I was appalled. Dreamweaver? Yes, I’m sure knowing Dreamweaver is helpful to young web designers. But you don’t have to know how to build a website to design a website. You can be a smart, sophisticated web designer and know zero HTML.
This young lady is not alone. I can’t count how many times in the last five years I’ve interviewed design school graduates who have no experience in web design. Even worse, most of them let me know they’re not interested in web design. They love print. They love paper. Web design is too ephemeral, impermanent.
Know what else is impermanent? Employment in the print designer industry.

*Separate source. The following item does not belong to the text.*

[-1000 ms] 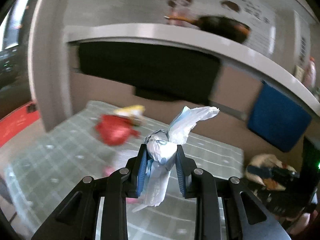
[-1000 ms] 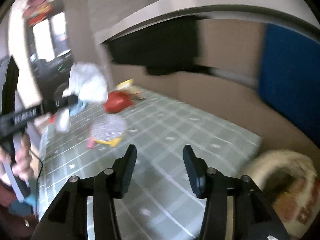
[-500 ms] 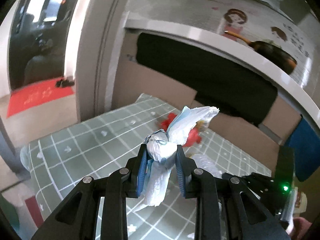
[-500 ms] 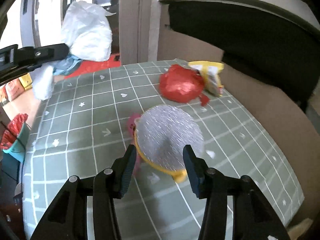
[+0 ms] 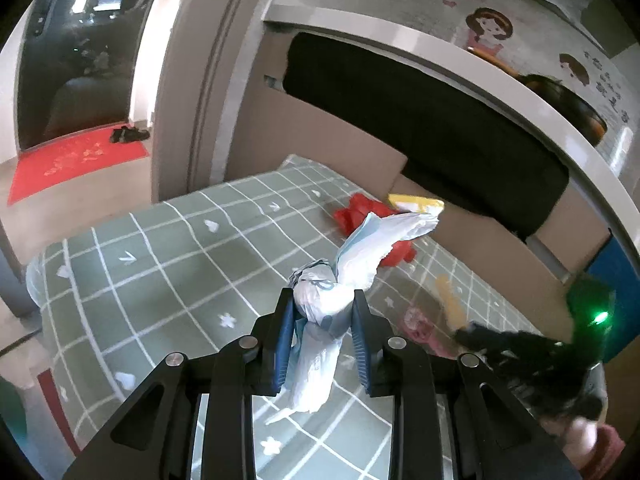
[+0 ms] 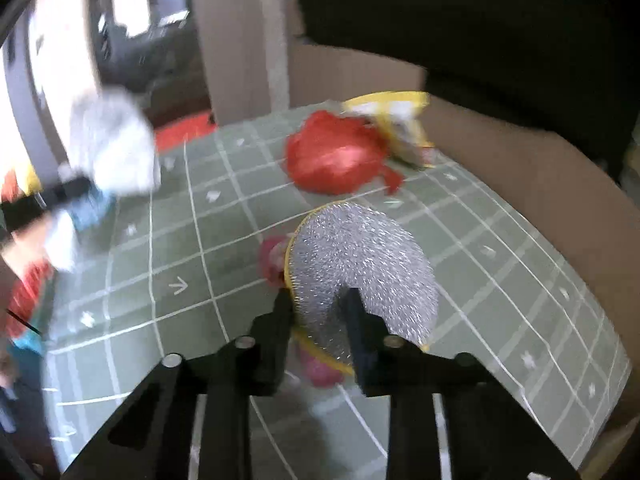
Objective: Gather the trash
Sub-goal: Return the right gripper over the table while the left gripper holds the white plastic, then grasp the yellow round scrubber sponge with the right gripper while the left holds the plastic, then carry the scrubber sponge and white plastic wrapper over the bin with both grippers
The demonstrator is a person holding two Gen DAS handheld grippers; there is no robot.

Of course, there will continue to be jobs designing for print. But that’s not where the industry’s headed. If you can’t do digital design, you are severely limiting your employability.
You need to look no further than the Indianapolis communications market to see the truth in this. Over the past five years, traditional ad agencies have downsized or shut their doors–or reinvented themselves with digital chops. Meanwhile, companies specializing in digital communications have multiplied and flourished. I’m sure it’s the same story in every big city in America.

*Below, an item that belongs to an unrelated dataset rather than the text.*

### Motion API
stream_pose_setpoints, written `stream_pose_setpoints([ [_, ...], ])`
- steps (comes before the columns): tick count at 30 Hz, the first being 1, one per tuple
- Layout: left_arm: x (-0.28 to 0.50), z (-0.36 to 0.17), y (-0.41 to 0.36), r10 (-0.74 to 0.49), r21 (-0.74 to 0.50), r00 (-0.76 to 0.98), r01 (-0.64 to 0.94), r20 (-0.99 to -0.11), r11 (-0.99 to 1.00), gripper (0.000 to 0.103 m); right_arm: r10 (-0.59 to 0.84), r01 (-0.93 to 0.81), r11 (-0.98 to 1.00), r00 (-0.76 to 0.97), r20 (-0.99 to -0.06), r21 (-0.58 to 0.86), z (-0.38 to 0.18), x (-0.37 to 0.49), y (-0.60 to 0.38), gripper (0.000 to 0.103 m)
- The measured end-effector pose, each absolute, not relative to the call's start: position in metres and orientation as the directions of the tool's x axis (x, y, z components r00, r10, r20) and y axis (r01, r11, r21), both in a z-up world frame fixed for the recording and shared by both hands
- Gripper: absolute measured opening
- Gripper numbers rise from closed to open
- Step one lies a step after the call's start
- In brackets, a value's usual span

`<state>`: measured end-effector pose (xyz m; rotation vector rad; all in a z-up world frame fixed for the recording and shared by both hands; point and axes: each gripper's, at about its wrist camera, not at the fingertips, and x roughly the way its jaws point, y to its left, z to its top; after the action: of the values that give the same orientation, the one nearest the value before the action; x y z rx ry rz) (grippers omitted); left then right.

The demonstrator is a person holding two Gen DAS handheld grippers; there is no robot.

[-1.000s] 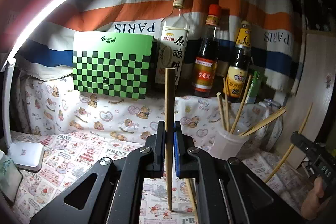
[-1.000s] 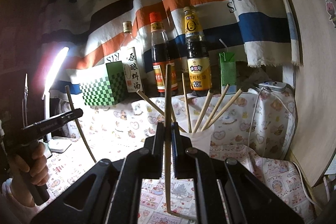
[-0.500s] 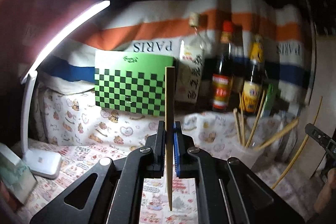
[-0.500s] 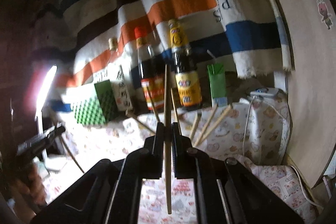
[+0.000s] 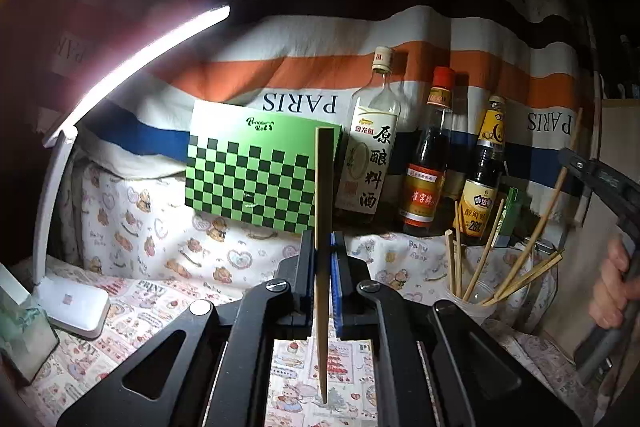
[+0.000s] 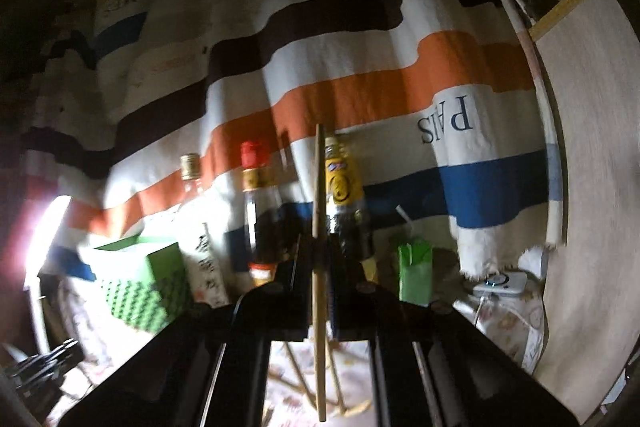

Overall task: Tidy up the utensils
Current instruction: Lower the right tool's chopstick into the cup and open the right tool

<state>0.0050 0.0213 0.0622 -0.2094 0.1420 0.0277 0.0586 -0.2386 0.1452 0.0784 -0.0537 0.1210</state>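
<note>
Chopsticks stand upright, 1 clamped in each hand-held gripper: left hand-held gripper (image 5: 323,267) and right hand-held gripper (image 6: 320,267), near the plastic cup (image 5: 474,301).

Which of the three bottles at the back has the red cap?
The middle bottle, dark with a red and gold label. The clear bottle to its left has a pale cap; the dark bottle to its right has a yellow neck.
</note>
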Motion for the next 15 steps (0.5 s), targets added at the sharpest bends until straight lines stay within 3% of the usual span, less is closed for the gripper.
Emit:
stream_pose_setpoints([
  [5, 0.006, 0.064, 0.025, 0.026, -0.214, 0.987, -0.060, -0.157, 0.975, 0.006, 0.093, -0.093, 0.996, 0.994, 0.062, -0.010, 0.130, 0.080, -0.226, 0.006],
  [15, 0.006, 0.065, 0.033, 0.030, -0.244, 0.986, -0.069, -0.162, 0.967, 0.006, 0.126, -0.127, 0.992, 0.989, -0.071, -0.012, 0.103, 0.098, -0.220, 0.006],
])
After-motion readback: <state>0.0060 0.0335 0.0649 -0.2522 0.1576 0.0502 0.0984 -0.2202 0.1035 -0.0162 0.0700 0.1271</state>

Design school administrators, I ask you: how can you let your commercial design students graduate without some experience in web design? It would be like graduating from journalism school without knowing how to type. It’s basic to the future of visual communications, and it’s where the jobs are. Print is not dead–but you have to hold a mirror to its nose to make sure it’s breathing.
And design students: please, please consider learning how to design a website. You do not have to learn Dreamweaver. Do it in InDesign or Illustrator or PhotoShop or some combination thereof. Better yet, find some websites you think are great and steal from them. Print me out a PDF. Learn something about how people do things on the web. Show me great web design; I can hire someone else to build it.
I felt bad for the young designer I was interviewing. I knew she was doing some freelancing, so I said, “Sometimes we have some page layout we need to send out. Would you be interested in doing some of that?”
She looked at me with chagrin. “I’m sorry,” she said. “I’ve never done a brochure.”
Four years of design school and no web design AND she’d never laid out a brochure? Sigh. I wish I were making this up.
Come on, design schools. This is bad.